When Lance mentioned how we should all go to summer camp together, I immediately remembered a picture of me wearing a red feather on my head. As I looked for the photo, I wondered if what I’d find would be too embarrassing to post.

It was.

But then, I thought it might illustrate something I do – and maybe you do it, too. I carry a very particular picture of myself in my head. Someone will tell me I’m pretty or sweet, and I’ll look in the mirror and see this kid:

This is me having a big old time at patrol camp. This is back in the days my dad still cut my hair on the kitchen stool, and obviously I did not bother to dry my hair for the photo. Maybe you can tell by the Billy Idol sneer how I take to dressing up in paper headbands and feathers.

I went to patrol camp the summer before sixth grade to become “an officer.” This selection means I was misunderstood to be a child who would not light her patrol post on fire or try to send the kids across the street when they were most likely to get run over.

But back to camp. In the mornings, the girls stood near the flag pole outside of our cabins to do exercises. All the excercises had accompanying chants, and the one I did with great seriousness was the “we must increase our bust” exercise, when we all stood with our arms like chicken wings and tried to touch our elbows behind our backs. “The bigger, the better, the tighter the sweater, the boys depend on us.”

When you look at least four years younger than your classmates and people regularly mistake you for being a boy, camp is just one more place to feel different and alone.

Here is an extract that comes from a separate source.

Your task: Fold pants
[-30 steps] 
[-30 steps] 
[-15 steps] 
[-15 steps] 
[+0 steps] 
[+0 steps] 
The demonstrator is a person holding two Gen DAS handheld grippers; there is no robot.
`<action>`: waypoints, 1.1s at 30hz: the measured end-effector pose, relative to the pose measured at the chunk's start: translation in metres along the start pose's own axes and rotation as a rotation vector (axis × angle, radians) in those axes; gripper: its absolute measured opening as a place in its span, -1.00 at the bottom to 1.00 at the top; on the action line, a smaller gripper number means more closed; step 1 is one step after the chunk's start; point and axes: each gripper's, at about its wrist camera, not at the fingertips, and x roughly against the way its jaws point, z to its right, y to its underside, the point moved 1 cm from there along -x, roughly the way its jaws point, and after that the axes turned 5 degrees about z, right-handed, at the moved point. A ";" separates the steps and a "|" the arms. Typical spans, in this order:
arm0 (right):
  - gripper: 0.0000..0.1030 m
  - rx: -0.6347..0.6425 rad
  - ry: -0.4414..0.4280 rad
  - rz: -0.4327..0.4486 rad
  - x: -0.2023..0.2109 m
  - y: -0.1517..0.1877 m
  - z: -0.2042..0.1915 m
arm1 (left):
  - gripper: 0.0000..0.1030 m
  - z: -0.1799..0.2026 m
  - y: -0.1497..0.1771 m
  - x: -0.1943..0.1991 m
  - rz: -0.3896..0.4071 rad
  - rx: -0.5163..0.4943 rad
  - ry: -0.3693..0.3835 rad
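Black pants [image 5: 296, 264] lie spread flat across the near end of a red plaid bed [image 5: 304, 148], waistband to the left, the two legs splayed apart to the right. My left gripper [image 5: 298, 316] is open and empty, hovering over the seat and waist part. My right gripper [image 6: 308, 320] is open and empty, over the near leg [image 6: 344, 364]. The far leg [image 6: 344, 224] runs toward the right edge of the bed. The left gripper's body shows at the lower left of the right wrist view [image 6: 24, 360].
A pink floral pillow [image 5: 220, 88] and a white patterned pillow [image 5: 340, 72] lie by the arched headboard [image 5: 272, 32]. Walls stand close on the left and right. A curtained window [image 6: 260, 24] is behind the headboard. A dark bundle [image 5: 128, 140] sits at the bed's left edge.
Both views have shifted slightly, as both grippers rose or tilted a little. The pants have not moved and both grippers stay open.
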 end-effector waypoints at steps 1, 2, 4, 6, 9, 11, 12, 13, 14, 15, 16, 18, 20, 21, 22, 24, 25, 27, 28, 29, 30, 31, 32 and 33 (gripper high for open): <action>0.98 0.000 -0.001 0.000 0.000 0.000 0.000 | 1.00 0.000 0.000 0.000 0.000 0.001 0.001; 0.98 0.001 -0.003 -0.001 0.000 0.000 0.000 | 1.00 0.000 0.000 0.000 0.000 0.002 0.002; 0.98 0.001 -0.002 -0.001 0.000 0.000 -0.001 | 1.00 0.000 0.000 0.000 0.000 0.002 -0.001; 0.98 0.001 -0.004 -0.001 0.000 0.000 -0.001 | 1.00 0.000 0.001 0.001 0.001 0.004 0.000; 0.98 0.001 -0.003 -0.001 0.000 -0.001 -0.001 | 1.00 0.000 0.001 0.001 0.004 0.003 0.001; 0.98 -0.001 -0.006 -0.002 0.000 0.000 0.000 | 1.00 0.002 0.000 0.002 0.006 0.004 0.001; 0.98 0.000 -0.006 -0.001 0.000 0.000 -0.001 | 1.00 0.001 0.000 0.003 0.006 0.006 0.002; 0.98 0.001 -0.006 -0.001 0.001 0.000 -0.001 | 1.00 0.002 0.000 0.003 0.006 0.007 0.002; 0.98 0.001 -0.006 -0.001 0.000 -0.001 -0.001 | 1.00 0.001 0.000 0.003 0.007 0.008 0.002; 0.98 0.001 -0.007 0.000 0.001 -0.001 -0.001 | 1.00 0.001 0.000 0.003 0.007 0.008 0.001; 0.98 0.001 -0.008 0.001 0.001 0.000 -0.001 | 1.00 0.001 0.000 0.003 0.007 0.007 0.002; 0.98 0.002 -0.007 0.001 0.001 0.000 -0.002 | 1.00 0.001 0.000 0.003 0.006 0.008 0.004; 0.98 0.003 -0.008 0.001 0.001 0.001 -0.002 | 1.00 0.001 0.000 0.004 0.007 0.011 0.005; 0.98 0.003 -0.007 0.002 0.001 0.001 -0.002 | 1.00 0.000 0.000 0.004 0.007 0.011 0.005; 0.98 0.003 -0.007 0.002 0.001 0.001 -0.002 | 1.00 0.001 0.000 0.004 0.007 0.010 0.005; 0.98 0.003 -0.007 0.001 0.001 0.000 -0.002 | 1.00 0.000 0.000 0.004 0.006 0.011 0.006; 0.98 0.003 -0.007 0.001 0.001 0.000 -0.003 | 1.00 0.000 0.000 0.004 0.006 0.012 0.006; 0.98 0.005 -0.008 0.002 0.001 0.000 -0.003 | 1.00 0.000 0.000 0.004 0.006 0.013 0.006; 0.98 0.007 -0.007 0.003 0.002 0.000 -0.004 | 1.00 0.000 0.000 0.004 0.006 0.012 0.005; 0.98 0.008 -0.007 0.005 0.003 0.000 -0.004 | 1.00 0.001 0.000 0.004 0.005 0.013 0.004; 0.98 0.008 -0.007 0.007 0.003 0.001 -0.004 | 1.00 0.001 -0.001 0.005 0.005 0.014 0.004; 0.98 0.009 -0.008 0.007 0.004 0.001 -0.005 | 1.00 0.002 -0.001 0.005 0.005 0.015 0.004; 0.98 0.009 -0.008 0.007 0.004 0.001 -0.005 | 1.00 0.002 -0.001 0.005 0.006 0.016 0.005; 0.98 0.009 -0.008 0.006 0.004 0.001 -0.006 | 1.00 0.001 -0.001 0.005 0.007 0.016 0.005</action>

By the end of my week there, it seemed camp had improved some. I’d kissed and slow-danced with one of the camp counselors, and was glad to finally be noticed and included. Okay, sure, this sounds like pedophilia now, but I didn’t know better at the time and spent the rest of the summer searching for his phone number so I could hear his voice and then hang up.

All these years later, as I do readings and meet with agents and editors and marketing teams, I still feel like I’m the kid with the feather on her head, just wearing a nicer t-shirt. Maybe that’s why I like hanging out with other writers so much. I prefer to spend my time with fellow misfits.

When Lance brought up the idea of all of us going to summer camp together, I couldn’t help but imagine what a better summer that would have made. A community that works is where everyone can pretty much be themselves and where some within that community might dare to think more of you than you think of yourself. In the best of communities, you feel inspired, passionate. You dream bigger dreams, take risks, create bolder art, and start to care about others’ work and success as much as your own. Maybe talking about summer camp wasn’t off-topic after all.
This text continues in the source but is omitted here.